[ALBUM: Review] Bonniwells – Sneeze Weed
The popular image of the ‘60s, as revolutionised by wild-eyed teenagers in stovepipe trousers and Beatle boots bashing out three-chord punk tunes in their parents’ garage, is as much romantic conceit as corroborated historical truth. Yet it remains a popular image in garage punk folklore, and one that we all continue to indulge.
Melbourne-based Bonniwells are ripped straight from that image: rudimentary melodies, troglodyte beats and sneering anti-social attitude. ‘From The Sunn’ stumbles into view from the barest of ingredients – a proverbial bedroom jam session that somehow evolves into a song packed full of sonic intensity. ‘Lazy Daisy’ is a rich collage of acid, amphetamines and adolescence; ‘Elk Beat’ finds hitherto unknown garage gold in the basic structures first mined by The Sonics; and ‘Ms Anderson’ sweats with the passion of every teenage boy’s wet dream.

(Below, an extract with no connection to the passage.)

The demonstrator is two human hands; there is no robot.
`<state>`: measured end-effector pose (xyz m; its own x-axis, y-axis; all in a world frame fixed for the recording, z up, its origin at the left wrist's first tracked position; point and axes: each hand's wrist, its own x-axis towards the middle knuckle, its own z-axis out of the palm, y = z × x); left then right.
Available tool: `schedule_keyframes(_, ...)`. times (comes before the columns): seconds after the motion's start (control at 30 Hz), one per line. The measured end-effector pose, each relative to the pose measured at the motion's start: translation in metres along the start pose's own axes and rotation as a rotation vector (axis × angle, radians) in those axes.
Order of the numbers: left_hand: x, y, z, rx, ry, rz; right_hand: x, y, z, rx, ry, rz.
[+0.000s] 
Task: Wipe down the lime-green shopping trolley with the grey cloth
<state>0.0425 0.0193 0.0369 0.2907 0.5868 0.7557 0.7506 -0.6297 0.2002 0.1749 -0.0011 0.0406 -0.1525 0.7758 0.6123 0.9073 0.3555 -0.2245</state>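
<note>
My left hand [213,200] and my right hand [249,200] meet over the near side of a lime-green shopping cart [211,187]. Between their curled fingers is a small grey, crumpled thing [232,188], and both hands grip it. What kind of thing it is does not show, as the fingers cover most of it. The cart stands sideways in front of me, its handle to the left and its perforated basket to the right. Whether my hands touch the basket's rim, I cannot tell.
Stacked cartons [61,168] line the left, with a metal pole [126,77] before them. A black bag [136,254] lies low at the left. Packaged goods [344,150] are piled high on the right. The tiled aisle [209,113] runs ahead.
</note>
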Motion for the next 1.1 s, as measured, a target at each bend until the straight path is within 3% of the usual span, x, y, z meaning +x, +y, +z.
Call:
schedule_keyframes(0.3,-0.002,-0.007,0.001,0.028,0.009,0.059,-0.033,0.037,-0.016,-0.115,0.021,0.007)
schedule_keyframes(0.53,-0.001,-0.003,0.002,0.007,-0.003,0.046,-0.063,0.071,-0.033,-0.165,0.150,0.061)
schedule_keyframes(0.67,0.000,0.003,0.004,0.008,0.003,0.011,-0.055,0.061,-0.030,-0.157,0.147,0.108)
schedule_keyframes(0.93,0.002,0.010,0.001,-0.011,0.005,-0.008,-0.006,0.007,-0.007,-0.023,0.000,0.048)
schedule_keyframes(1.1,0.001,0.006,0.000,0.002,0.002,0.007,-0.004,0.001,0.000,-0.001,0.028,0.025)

‘How We Came To Stay’ is raised on a diet of The Trashmen and The Troggs, and a special treat of Buffalo Springfield if you’re lucky; ‘Mongo Pusher’ drags its feet through the psychedelic sludge like an acid casualty trying desperately to regain a lost grasp on reality; and ‘Everyone Say Hello’ is the fucked-up Pistols’ morning-after-the-happy-pilled-night-before, when peace, love and happiness has turned to hate, shit and frontal lobe torture. ‘Crack Man’ is the superhero garage anthem that Tim Burton missed for his latest feature film, ‘Suntan And Freckles’ is surf rock on a beach polluted by washed up Stooges records, and ‘Mudskipper’ is bubblegum pop stuffed in a Tacoma trashcan.
Even if you don’t buy into the ‘60s mythology, Bonniwells are the antidote to all of that contrived corporate bullshit that’s regularly shoved down our throats. Rock’n’roll with attitude, hold the fashion statement.